La comunicazione congiunta tra produttori è una modalità che può essere considerata positiva nelle fasi iniziali dello sviluppo di un Marchio in quanto rende più forti i partecipanti; successivamente, ed un po’ naturalmente, ognuno inizierà a comunicare da solo. La comunicazione necessita che ogni produttore “metta la propria faccia”, che significa impiegare del tempo per fare evolvere il messaggio e per pianificare strategie, evitando di bruciare le tappe e, di conseguenza, la Marca.
Ogni azienda deve comunicare nel migliore dei modi il proprio vino, la propria storia e specificità.

Un momento del Wolrd Wine SymposiumLa Marca e il Territorio

Nel rapporto tra Marca ed area geografica, la Denominazione di Origine non deve e non può essere dimenticata; ogni azienda è inserita nel proprio territorio ed è solo grazie a questo che può essere un grande nome. Le grandi Marche sono strettamente legate a grandi territori.

In Italia abbiamo purtroppo assistito alla fuoriuscita di importanti produttori dalle denominazioni.

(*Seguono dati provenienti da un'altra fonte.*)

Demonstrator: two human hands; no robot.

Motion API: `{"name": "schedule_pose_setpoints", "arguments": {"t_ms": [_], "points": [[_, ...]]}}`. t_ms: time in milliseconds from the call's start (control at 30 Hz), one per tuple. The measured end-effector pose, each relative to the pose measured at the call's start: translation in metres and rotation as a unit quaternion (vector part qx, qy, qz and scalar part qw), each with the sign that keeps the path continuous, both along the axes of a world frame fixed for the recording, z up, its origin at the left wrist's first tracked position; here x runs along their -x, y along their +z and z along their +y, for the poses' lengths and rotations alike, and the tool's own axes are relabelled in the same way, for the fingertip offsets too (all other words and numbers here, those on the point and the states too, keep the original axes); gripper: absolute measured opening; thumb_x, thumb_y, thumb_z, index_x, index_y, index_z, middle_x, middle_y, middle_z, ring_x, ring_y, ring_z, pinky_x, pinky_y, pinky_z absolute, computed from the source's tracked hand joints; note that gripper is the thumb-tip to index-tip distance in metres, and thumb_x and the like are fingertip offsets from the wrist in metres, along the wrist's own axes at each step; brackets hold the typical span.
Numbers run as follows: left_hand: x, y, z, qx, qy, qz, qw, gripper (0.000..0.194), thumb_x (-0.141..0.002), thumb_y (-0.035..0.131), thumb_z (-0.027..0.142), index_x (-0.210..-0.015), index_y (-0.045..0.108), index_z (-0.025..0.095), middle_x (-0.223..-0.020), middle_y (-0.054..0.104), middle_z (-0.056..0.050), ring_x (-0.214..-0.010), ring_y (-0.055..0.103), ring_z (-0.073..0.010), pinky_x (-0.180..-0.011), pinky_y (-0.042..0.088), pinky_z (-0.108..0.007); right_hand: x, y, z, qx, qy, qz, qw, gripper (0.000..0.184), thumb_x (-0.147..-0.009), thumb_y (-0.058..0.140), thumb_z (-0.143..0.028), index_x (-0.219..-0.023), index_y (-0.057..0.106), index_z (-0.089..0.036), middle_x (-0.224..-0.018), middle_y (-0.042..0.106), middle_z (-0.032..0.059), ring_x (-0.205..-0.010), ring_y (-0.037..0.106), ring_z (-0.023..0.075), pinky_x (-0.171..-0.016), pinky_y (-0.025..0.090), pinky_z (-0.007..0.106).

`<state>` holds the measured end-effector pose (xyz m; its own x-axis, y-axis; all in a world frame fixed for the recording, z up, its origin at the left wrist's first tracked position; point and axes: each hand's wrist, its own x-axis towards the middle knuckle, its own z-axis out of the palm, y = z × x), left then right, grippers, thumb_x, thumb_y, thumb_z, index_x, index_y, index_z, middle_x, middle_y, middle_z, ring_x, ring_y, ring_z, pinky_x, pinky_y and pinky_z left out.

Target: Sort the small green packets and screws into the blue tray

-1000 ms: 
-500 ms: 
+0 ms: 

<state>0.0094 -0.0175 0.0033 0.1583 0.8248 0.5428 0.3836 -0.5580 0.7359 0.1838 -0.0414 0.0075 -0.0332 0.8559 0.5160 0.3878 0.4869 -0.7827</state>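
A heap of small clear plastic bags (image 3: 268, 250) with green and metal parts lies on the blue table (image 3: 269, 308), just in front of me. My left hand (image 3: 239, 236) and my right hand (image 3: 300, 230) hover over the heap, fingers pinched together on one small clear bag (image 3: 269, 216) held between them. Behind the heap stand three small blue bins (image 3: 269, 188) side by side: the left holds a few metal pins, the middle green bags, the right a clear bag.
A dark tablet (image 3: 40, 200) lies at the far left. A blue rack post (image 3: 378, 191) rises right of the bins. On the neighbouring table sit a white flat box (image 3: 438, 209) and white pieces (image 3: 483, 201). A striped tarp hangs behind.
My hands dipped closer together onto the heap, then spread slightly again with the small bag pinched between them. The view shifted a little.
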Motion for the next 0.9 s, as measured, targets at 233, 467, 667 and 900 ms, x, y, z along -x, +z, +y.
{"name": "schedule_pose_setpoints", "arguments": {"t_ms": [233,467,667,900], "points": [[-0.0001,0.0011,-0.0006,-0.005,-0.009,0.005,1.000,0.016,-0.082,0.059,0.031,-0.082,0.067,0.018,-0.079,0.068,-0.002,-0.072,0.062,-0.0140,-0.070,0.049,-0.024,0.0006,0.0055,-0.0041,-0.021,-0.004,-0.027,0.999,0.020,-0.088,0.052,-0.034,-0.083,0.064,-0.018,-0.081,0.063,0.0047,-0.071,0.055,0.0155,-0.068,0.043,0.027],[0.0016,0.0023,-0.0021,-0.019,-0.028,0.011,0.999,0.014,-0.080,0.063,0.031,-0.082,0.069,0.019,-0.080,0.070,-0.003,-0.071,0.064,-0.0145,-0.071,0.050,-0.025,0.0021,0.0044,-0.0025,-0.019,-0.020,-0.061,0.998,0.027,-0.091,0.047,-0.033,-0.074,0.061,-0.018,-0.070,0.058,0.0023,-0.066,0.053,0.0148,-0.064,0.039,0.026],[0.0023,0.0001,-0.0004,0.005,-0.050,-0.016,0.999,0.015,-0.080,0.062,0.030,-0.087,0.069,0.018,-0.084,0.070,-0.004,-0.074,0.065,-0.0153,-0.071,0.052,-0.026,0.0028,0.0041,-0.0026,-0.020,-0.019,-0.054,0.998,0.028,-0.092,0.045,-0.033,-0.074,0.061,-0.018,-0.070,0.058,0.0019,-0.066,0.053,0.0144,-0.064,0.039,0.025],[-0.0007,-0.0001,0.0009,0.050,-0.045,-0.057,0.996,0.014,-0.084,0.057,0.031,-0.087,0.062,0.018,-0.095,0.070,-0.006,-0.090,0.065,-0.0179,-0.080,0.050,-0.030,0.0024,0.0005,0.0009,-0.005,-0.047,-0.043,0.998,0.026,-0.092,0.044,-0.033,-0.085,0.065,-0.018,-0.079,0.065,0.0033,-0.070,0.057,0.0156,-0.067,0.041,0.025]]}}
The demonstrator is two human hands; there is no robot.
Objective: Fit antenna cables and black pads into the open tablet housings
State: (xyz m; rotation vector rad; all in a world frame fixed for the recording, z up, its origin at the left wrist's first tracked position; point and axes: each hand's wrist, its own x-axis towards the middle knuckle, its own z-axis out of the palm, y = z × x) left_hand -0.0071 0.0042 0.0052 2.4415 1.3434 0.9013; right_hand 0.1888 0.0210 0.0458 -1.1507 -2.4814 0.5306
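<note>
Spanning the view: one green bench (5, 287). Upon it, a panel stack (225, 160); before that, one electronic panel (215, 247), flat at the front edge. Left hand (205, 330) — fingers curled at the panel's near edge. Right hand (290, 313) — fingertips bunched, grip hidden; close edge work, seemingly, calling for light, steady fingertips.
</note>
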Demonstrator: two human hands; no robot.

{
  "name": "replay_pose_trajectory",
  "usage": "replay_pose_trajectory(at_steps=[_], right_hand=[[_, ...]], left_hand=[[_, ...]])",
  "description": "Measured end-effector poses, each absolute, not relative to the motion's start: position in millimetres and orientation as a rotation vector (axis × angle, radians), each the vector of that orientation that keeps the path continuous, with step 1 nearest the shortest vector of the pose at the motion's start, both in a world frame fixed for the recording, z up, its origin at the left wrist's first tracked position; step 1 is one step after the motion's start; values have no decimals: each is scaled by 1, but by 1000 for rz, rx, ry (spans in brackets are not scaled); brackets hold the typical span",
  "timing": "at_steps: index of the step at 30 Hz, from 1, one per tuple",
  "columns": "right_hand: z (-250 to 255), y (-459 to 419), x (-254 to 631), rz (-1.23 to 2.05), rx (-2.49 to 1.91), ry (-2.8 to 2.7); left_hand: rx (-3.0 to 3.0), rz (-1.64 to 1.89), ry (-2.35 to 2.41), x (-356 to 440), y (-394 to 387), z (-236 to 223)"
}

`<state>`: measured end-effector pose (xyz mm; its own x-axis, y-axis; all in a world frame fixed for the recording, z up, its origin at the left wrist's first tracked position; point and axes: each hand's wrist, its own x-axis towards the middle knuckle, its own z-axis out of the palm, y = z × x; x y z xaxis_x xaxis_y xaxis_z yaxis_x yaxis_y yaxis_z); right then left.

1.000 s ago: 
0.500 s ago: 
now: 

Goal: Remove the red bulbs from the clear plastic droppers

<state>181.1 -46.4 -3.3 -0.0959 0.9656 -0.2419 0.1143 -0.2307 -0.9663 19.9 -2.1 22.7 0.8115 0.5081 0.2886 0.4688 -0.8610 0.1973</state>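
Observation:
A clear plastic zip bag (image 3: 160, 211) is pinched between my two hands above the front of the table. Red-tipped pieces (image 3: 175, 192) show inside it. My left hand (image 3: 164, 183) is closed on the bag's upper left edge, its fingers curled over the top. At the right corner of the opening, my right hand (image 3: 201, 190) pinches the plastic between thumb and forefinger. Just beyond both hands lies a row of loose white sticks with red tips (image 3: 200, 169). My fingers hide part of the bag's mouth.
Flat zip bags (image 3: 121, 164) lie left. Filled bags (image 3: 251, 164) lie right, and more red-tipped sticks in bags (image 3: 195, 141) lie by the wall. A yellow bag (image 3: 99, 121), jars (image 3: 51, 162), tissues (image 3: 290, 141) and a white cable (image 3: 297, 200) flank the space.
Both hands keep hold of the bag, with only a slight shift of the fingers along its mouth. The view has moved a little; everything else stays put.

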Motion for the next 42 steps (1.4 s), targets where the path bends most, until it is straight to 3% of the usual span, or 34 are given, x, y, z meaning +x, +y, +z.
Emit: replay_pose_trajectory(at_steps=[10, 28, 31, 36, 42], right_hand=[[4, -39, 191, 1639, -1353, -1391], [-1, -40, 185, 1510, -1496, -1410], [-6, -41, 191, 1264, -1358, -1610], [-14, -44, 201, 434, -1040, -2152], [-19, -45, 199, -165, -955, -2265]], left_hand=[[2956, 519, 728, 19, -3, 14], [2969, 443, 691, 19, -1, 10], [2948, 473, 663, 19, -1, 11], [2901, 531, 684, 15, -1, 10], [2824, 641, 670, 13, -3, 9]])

A causa di incomprensioni o differenti visioni, alcune aziende hanno deciso di percorrere una strada di qualità supportata solamente dalla forza del proprio Marchio.
Non sempre, le denominazioni, da parte loro, hanno saputo evolversi seguendo il percorso dei produttori migliori. Sarebbe preciso compito delle denominazioni mantenere al proprio interno le Marche più prestigiose senza cedere a facili compromessi che, inevitabilmente, portano ad un decadimento della qualità media.

In Francia, contrariamente all’Italia, i migliori produttori sono sempre rimasti all’interno delle AOC, ne fanno parte integrante e concorrono all’accrescimento della qualità generale.

Ma può una AOC o, nel nostro caso, una DOC diventare essa stessa un marchio riconosciuto?
La risposta, secondo il relatore, è affermativa solo in presenza di viticultori che vogliano intraprendere un percorso di qualità e dove ognuno di loro si senta responsabile per i livelli raggiunti.
Non vi è quindi contrapposizione tra Denominazione e ricerca della qualità.